The Tunnel Light


Inability to Choose

When I was in primary school, in 4th or 5th grade I think, the teacher of the subject ethics asked us a question, which I was not able to answer. Before that, she told us: ''Imagine that you are sitting on a train. It's an old train with those tiny compartments for six people. All seats around you are taken, only the one next to you is still free. Who would you offer the seat to:

A homosexual

A HIV positive prostitute

A black skinned person

A Vietnam runaway

A former convict?''

The question always seemed strange to me. The subject was ethics; so why in the world would someone ask a child such a question? Adults told us that it was because they wanted us, the children, become aware of the injustices that happened around the world to people who were slightly different than the majority and were not at fault for their difference. However, I asked myself if what the adults were doing was actually true and fair. They say every man and woman irrespective of skin colour, disease, sexual orientation or mind, is an equal to any other man and woman in the world.

If that was true, why did they point them out as something special? Something strange? Something you should carefully think about before choosing?

Why did they want us to choose at all?

Why did they implant such thoughts into children's minds?

I did not understand it.

My parents, who happened to be homosexuals, always thought me to accept people the way they are and not looking at them in a curious or even strange way. They taught me to be tolerant and open minded.

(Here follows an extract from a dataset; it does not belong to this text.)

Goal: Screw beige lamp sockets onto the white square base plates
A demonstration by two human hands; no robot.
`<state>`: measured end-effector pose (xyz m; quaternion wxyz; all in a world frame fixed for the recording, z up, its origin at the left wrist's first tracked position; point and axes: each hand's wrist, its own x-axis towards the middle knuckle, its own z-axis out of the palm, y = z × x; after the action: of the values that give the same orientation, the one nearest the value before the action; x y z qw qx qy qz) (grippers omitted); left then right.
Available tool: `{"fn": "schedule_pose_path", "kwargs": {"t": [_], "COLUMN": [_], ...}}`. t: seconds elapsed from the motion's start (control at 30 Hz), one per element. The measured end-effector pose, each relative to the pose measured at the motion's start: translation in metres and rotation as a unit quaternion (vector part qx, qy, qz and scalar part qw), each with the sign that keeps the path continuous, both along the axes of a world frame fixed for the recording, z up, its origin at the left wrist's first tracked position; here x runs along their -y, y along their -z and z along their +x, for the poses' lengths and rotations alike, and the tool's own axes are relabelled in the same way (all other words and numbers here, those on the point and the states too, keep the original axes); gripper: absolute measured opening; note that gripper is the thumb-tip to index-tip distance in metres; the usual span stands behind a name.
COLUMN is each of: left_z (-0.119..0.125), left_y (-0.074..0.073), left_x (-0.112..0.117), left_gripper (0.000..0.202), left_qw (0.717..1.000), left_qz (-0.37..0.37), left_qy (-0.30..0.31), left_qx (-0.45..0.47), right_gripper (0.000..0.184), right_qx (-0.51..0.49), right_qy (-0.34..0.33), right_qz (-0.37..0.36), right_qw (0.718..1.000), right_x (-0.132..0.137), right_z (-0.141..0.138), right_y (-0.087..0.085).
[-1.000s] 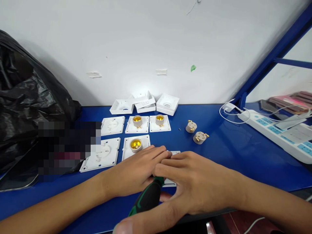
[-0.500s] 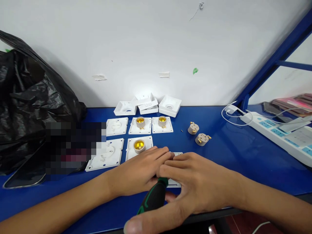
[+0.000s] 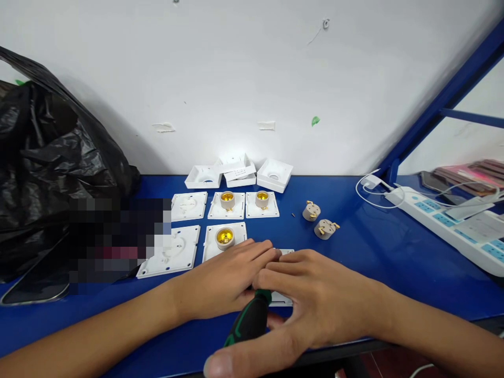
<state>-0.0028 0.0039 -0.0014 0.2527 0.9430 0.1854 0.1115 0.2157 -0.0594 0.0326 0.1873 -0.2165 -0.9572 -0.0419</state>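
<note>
My right hand (image 3: 326, 296) is closed around a screwdriver (image 3: 248, 321) with a black and green handle. Its thumb stretches along the near side of the handle, while the shaft and tip are hidden under the fingers. Beside it, my left hand (image 3: 226, 275) lies palm down with fingers bent and touching the right fingers; whatever it grips is covered. A white square base plate (image 3: 281, 300) shows in part beneath both hands. Just behind the left hand, a lamp socket (image 3: 225, 238) with a gold-coloured inside sits on another white plate (image 3: 241, 229).
Two loose sockets (image 3: 325, 229) and a tiny screw (image 3: 293, 214) lie to the right. Behind are more plates (image 3: 189, 206) and white covers (image 3: 274, 175) by the wall. A black bag (image 3: 71, 152) stands left, a power strip (image 3: 444, 226) right.
The camera view has tilted slightly, so the scene sits a little lower. Both hands keep nearly the same pose, and the screwdriver stays in my right hand.
</note>
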Motion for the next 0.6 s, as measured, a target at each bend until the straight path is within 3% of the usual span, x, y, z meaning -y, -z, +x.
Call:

Which is why I did not understand why the teacher asked us such a strange question. I could not answer it. I was not able to. Because I did not have it in me to choose between people that are supposed to be equals to me.

And now, many years later, while I'm running through the dark, almost demolished underground tunnel, screaming for help, calling his name, and people with bloody faces rushing to the direction I came from, I realize that I still cannot answer the question.

Because if I had answered that question hours before my arm was bleeding and my feet were rushing through the apocalypse to find him, I would have been dead now.

The inability to decide who is safer for me and who is not, saved my life.

Accepting people and letting them be around me helped me to survive.

Let's just hope now that I will survive without them for a few minutes.